I asked a certain friend of mine, a rabbi who had signed the second letter but was not affiliated with Rabbi Stav, why he had put his name to it.  Contrary to my view, he felt that the letter to Rabbi Stav was too aggressive, and therefore signed onto the protest letter.  He really didn’t know, though, that it would be published in the general media in giant paid ads.

 

“They used you, Rabbi,” I said.

 

“True,” he answered, “but that won’t make me excuse myself from my duty to protest”—even though, he granted, he does not think that Rabbi Stav should be the chief rabbi.

 

My friend is a principled man.  Rabbi Stav’s strategists are a bunch of connivers.

 

Bennet’s Debt to Rabbi Lior

 

Rabbi Druckman, who is an example to so many members of the national religious community, thought that since Bennett and his people had come to him to enlist his support before elections, they would be faithful to him in the aftermath.  Perhaps not absolutely, but at least on basic ideological and spiritual matters, such as selecting a chief rabbi.

 

No such luck.  Or, as it was put this week by Colonel Moshe Hager, head of the pre-military academy system and a divisional chief of staff in the IDF: “You can quote me on this: Bennett is playing with the rabbis.  He invited me to meetings with rabbis.  After two meetings I understood that they were for public consumption: at the end of the day, he does what he wants.  I’m not going to any more of those.”

 

*                              *                              *

 

Here is a statement of defense against the sophisticated campaign that is playing out in the media, brought to you by one old-fashioned, but authentic, advocate:

 

Pro-Stav PR firm generated question: Why do you expect the leaders of the Jewish Home to listen to rabbis who didn’t get them elected?

 

Bennett and his associates did receive mandates from secular voters, but he would not have been able to assume leadership of the Jewish Home if not for the rabbis who gave him their support:  respected hareidi Zionists Rabbi Druckman, Rabbi Aviner, Rabbi Dov Lior and Rabbi Eliezer Melamed.  All of them oppose Bennett’s candidate, Rabbi Stav. 

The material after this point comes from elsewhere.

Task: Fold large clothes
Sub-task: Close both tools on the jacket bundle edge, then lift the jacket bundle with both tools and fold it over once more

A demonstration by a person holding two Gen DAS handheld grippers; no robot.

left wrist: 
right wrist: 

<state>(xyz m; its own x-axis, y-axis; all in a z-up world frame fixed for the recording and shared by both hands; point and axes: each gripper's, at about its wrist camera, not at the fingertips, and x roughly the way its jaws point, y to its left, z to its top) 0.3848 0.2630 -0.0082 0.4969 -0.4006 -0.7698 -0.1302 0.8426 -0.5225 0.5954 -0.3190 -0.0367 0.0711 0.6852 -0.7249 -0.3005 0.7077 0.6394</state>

If these rabbis had taken a stand against Bennett, he never would have made it onto the list of Knesset candidates.  The leaders of the Jewish Home have got to understand that rabbis are not a disposable commodity.

 

Next:  Why should rabbis decide questions of public policy (the big question)?

 

We always saw rabbis as our leaders in all things spiritual, not just in strictly halakhic matters.  Now some people want to reduce the rabbis to kashrut supervisors while making themselves into the spiritual leaders.  Yet we have not yet forgotten the days when Rabbi Avraham Shapira and Rabbi Mordekhai Eliyahu waged a public fight against the Disengagement, or the days of Rabbi Tzvi Yehuda Kook in the hills of Samaria.

 

But it’s more than that.  If the rabbis don’t even get to make a decision even when it comes to the matter of rabbis, that means we aren’t really interested in public rabbinic leadership at all.  It means that we want our rabbis to be good spokespeople, not great Torah scholars.

 

That “something new” (Jewish Home campaign slogan, ed) that is getting started in the Jewish Home is really a certain style of self-interested competition in which the opposition is crushed by a horde of PR specialists, strategists, and plenty of money.  Until recently most of the activists of the religious Zionist community were not familiar with this way of doing business, but—saddeningly and embarrassingly—they are quickly becoming acquainted.